No sistema de voto preferencial usado em alguns países como a Irlanda, a Finlândia ou a Alemanha, o boletim de voto inclui a lista de candidatos e o eleitor vota num partido e também no candidato que entende que melhor o pode representar, pelo que os deputados eleitos podem não corresponder à ordem em que figuram na lista partidária.

No ensaio recentemente editado pela Fundação Francisco Manuel dos Santos, o investigador defende que o sistema eleitoral nacional “poderia melhorar com a introdução de medidas para promover a personalização, isto é, uma estrutura institucional que permita aos cidadãos escolherem os candidatos”.

A introdução do voto preferencial, mantendo-se o mesmo número de deputados na Assembleia da República (230), assim como a fórmula eleitoral de apuramento dos votos, “traria uma vantagem evidente aos eleitores”, defende Jorge Fernandes, doutorado em Ciências Sociais e Políticas no Instituto Universitário Europeu, em Florença, em 2013.

“Se os deputados necessitassem de competir não só pelo voto partidário como também pelo voto pessoal, seriam obrigados a realizar um trabalho muito mais intenso no círculo eleitoral, conhecendo os problemas das várias regiões do país”, afirma.

“Mantendo a proporcionalidade e a estabilidade governativa, o voto preferencial retiraria aos partidos políticos o monopólio da selecção dos deputados, abrindo espaço à intervenção mais próxima dos cidadãos”, diz Jorge Fernandes, lembrando que a confiança dos portugueses na AR tem vindo a decair nos últimos anos. Na última década, segundo o investigador, “a percentagem de cidadãos que afirmam confiar no parlamento caiu de 58%, em 2003, para 13%, em 2013”.

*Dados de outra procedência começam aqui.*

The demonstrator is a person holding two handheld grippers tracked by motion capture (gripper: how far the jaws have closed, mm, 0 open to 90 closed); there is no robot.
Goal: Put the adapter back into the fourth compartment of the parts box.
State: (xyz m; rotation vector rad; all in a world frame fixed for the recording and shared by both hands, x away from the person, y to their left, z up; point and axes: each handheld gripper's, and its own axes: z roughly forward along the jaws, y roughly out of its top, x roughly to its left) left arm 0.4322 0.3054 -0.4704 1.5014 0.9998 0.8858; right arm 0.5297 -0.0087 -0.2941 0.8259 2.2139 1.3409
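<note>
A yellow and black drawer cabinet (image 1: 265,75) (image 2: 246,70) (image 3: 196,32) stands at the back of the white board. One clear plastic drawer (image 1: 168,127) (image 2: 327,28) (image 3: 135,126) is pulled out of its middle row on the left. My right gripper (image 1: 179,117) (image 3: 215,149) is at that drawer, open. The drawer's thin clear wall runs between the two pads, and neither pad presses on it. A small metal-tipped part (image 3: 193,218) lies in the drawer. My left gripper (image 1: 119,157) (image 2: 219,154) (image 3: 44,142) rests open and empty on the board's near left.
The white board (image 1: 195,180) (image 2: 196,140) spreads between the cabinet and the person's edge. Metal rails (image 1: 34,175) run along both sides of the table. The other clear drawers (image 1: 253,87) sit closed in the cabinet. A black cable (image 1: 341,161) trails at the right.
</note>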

Uma quebra que o autor entende que se deve a “um fenómeno mais vasto de desgaste do sistema político”, com uma desconfiança generalizada não só em relação às instituições nacionais como também às da União Europeia.

A reforma do sistema eleitoral para a AR tem sido tema de debate em alguns partidos, que têm proposto a redução do número de eleitos ou a criação de círculos uninominais (um círculo eleitoral em que é eleito apenas um representante para uma legislatura). O líder do PSD e actual primeiro-ministro Pedro Passos Coelho defendeu na sua moção de candidatura à presidência do partido a diminuição do número de deputados, associada a um sistema de voto preferencial opcional.

Contudo, nas linhas orientadoras para o programa eleitoral, apresentadas esta semana por PSD/CDS-PP nada é referido quanto ao sistema eleitoral da AR. Já o PS promete reformar o sistema eleitoral para a AR “introduzindo círculos uninominais, sem prejuízo da adopção de mecanismos que garantam a proporcionalidade da representação partidária, promovendo o reforço da personalização dos mandatos e da responsabilização dos eleitos”, segundo o programa do partido aprovado este sábado em Convenção.